## EXERCISE DETAILS
Across the entries below, how many lines include the word "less"? Reply with only the number.

============

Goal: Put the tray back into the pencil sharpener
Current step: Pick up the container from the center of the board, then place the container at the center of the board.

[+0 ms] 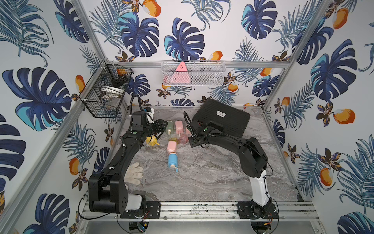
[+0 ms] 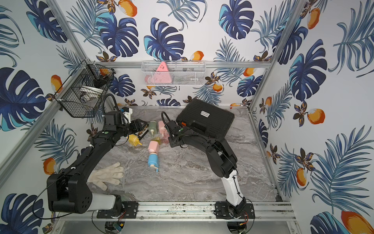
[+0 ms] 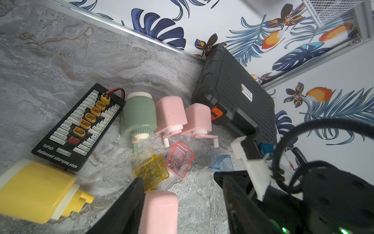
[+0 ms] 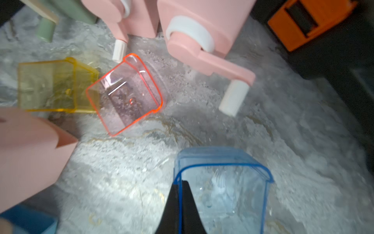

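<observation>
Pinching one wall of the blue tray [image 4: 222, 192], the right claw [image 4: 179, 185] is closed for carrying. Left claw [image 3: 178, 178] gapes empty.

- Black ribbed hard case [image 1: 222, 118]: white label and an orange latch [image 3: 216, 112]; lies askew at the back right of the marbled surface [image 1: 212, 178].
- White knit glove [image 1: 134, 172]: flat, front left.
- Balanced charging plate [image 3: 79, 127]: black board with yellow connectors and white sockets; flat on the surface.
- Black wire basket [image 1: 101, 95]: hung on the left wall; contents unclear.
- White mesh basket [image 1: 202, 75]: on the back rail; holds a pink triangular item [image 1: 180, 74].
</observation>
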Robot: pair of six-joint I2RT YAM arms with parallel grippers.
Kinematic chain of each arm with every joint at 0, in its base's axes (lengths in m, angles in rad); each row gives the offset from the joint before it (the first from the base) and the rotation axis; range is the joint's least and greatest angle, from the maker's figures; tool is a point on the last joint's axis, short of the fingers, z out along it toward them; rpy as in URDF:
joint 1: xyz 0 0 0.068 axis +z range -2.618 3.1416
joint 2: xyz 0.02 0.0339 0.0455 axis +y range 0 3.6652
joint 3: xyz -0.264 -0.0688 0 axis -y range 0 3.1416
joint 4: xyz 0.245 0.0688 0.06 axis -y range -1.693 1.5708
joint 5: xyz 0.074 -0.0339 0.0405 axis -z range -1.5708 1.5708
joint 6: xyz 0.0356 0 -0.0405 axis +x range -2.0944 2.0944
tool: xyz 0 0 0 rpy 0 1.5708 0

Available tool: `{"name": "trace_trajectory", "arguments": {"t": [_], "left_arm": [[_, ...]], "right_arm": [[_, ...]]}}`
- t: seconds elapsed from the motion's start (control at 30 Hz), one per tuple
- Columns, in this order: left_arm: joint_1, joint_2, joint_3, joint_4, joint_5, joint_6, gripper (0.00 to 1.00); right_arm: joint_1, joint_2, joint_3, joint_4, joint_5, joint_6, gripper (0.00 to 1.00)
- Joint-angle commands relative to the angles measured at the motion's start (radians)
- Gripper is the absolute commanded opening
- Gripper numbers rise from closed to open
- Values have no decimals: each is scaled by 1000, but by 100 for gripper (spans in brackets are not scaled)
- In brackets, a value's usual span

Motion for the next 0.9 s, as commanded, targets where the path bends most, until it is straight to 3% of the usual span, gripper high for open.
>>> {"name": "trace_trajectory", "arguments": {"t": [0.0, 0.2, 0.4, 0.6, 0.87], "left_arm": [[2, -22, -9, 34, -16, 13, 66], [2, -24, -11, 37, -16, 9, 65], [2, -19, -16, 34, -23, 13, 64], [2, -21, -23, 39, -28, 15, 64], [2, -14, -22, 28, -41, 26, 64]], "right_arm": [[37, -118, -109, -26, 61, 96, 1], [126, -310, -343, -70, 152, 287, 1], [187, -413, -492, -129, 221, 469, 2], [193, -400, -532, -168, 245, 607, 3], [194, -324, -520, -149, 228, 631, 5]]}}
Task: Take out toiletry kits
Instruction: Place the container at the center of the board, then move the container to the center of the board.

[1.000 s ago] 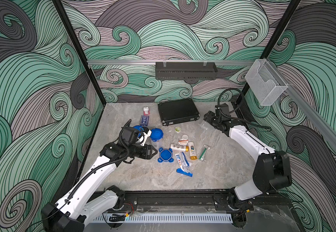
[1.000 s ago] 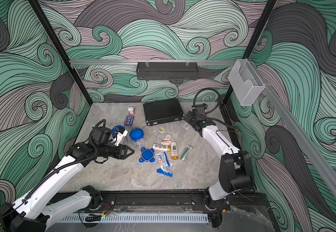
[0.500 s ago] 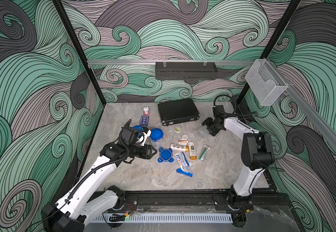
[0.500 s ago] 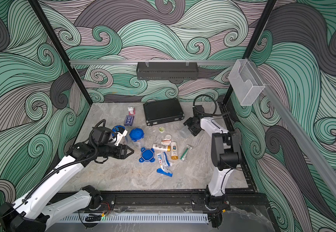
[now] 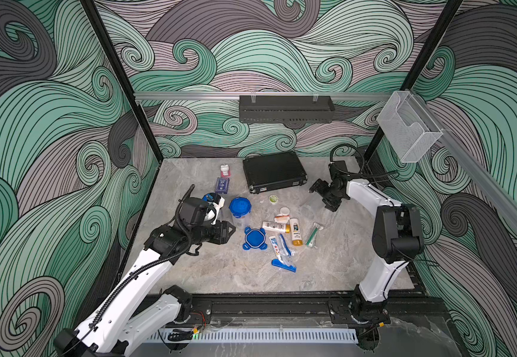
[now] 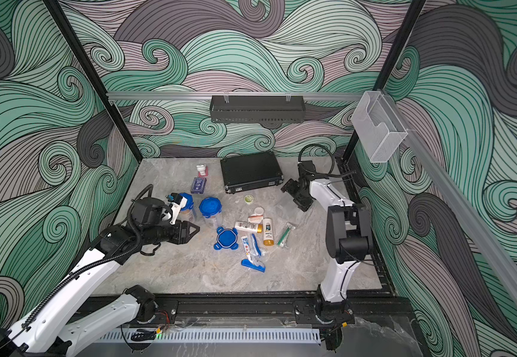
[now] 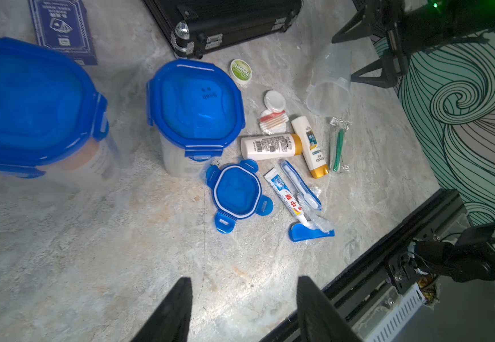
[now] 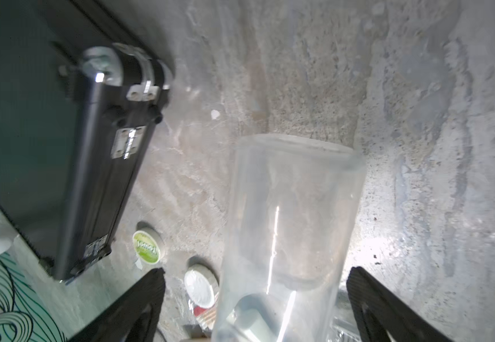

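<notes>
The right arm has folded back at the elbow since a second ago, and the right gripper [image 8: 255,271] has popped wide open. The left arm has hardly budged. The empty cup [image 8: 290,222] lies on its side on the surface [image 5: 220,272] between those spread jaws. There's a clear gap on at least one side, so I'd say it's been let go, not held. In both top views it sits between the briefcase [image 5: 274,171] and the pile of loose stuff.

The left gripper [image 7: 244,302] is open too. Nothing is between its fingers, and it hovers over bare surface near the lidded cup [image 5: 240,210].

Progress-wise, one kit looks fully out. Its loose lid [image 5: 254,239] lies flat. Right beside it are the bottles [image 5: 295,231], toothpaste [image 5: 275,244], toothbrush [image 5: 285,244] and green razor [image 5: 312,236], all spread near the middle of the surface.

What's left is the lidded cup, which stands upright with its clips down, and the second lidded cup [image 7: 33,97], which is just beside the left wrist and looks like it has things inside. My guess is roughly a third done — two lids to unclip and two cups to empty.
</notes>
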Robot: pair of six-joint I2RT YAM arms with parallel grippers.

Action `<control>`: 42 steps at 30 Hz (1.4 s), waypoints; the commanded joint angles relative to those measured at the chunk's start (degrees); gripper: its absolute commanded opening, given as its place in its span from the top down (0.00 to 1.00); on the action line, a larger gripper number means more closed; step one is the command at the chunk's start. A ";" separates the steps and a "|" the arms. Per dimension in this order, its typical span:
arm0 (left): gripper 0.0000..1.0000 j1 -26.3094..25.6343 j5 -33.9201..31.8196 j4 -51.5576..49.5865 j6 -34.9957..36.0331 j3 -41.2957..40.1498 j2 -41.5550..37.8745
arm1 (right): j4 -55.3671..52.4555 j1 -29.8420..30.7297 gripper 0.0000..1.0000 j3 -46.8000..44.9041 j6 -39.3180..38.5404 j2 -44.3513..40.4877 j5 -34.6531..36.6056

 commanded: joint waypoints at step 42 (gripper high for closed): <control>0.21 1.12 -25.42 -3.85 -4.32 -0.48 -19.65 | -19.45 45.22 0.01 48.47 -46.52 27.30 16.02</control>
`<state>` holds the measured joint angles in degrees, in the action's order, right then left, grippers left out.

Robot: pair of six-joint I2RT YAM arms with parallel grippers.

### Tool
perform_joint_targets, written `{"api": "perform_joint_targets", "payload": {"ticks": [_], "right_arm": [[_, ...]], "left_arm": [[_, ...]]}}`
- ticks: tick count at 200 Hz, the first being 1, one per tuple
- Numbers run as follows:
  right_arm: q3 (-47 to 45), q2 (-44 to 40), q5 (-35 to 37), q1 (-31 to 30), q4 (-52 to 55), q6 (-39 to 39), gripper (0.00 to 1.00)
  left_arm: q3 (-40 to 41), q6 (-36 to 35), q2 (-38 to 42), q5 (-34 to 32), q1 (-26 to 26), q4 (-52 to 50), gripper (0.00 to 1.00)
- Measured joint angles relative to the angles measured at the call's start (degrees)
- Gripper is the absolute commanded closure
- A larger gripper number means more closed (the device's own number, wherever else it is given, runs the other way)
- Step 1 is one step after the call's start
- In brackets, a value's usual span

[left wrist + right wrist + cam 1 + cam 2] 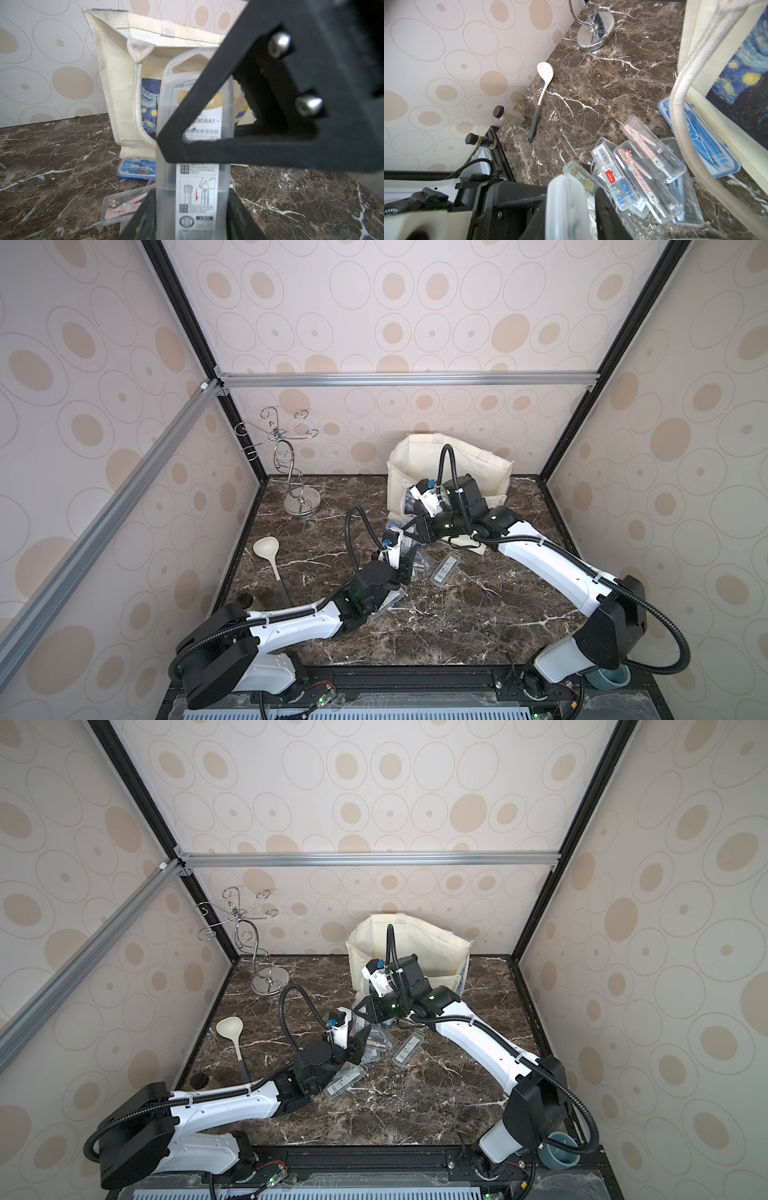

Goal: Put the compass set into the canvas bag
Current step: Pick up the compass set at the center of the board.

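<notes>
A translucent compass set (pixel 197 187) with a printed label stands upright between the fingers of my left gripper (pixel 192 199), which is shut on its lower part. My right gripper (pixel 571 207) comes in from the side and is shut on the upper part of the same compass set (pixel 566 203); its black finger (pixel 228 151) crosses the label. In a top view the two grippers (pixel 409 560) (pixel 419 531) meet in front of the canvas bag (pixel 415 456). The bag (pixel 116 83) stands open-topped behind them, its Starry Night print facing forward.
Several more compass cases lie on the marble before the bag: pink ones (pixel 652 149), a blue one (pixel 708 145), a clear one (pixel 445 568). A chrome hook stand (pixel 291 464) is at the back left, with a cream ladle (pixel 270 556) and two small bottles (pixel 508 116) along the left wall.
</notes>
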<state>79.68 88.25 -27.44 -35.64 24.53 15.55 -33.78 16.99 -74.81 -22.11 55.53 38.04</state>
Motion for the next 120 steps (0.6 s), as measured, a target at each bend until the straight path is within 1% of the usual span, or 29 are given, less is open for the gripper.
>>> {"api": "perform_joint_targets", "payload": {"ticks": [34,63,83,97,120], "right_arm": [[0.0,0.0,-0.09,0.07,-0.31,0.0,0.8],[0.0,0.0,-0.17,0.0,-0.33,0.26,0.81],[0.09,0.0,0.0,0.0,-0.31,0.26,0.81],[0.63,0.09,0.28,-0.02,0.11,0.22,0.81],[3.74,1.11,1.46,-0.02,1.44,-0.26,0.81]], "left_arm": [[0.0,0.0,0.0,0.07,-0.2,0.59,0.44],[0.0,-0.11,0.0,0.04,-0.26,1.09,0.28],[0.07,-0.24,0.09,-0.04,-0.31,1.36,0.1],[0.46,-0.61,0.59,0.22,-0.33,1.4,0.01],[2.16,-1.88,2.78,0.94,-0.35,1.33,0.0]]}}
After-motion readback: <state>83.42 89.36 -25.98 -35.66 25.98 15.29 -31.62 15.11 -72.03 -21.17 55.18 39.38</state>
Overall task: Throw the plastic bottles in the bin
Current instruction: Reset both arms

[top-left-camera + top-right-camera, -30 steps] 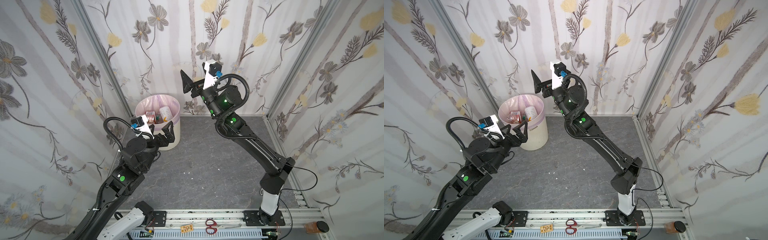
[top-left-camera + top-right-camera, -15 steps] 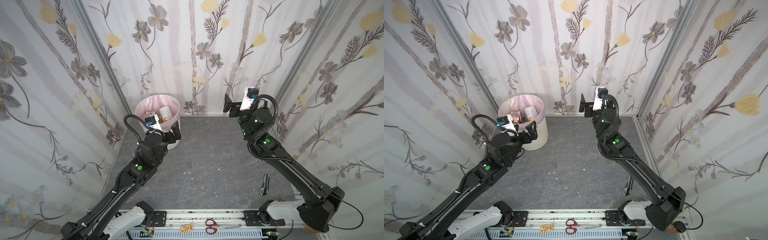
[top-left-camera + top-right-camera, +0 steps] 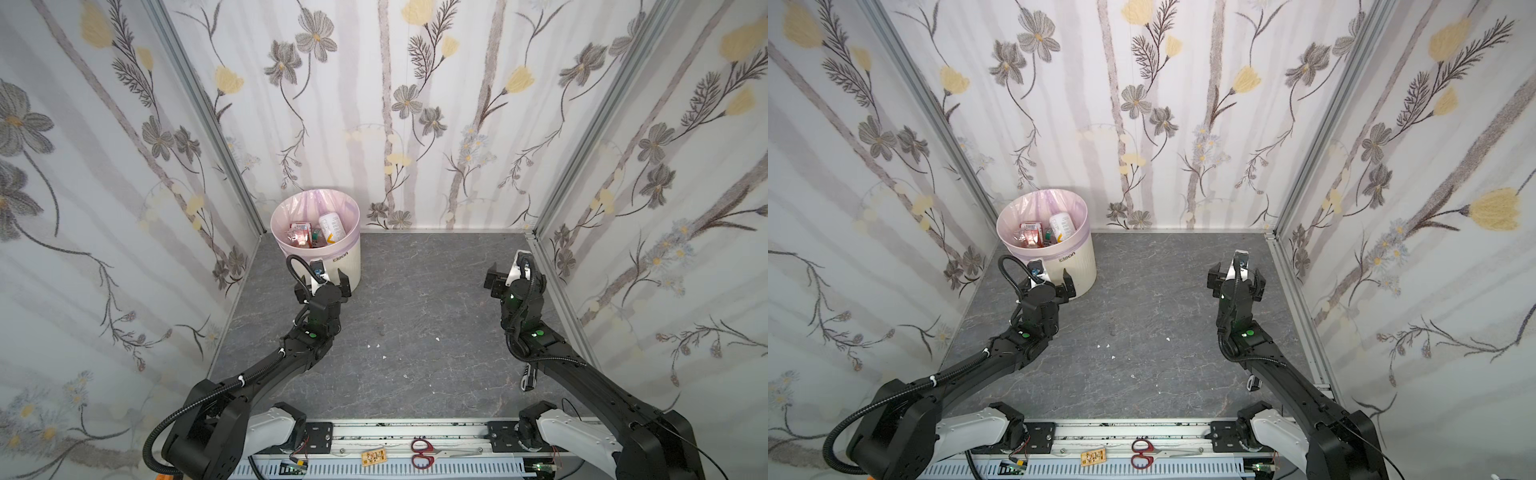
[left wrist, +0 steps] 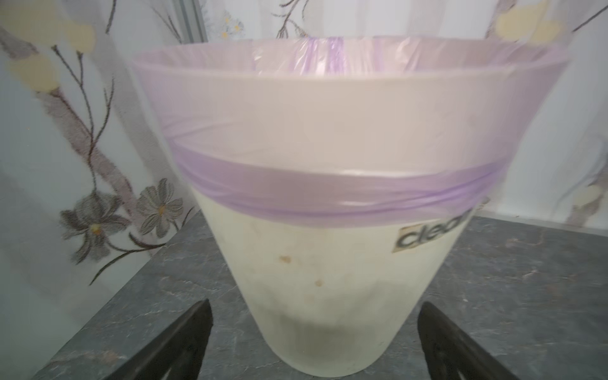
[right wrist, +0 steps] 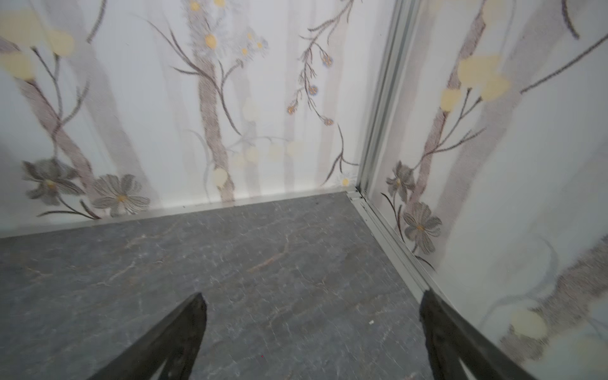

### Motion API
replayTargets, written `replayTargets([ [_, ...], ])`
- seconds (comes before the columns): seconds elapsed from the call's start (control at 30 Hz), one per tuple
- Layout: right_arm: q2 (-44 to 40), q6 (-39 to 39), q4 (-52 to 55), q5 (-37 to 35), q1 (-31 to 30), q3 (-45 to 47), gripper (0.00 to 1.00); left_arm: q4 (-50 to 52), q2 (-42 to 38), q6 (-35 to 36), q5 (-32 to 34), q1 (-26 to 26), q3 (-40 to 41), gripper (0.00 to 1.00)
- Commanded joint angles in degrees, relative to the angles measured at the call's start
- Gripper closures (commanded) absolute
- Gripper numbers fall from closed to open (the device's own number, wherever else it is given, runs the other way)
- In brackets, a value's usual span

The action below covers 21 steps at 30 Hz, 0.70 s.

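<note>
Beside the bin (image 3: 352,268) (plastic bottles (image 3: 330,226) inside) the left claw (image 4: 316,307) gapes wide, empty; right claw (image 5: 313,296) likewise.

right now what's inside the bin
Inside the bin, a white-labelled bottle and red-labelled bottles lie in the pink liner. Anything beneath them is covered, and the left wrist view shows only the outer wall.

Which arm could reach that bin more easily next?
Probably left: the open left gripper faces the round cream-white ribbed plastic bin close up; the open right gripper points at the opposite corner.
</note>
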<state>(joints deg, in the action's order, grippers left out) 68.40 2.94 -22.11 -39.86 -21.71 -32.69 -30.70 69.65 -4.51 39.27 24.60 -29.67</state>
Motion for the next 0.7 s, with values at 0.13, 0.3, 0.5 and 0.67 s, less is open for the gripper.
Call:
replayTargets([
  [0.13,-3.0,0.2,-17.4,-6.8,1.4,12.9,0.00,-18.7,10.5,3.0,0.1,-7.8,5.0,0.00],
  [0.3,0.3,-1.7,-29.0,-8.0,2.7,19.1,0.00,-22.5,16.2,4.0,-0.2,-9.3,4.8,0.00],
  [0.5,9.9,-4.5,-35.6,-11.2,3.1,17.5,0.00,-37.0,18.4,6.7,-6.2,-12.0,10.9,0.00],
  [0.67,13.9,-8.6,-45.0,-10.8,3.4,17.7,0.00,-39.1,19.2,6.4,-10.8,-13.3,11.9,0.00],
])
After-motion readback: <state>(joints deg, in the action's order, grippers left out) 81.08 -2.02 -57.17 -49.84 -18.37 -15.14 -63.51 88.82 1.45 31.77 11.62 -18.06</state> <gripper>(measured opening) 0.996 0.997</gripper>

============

## RESPONSE TO THE TASK
2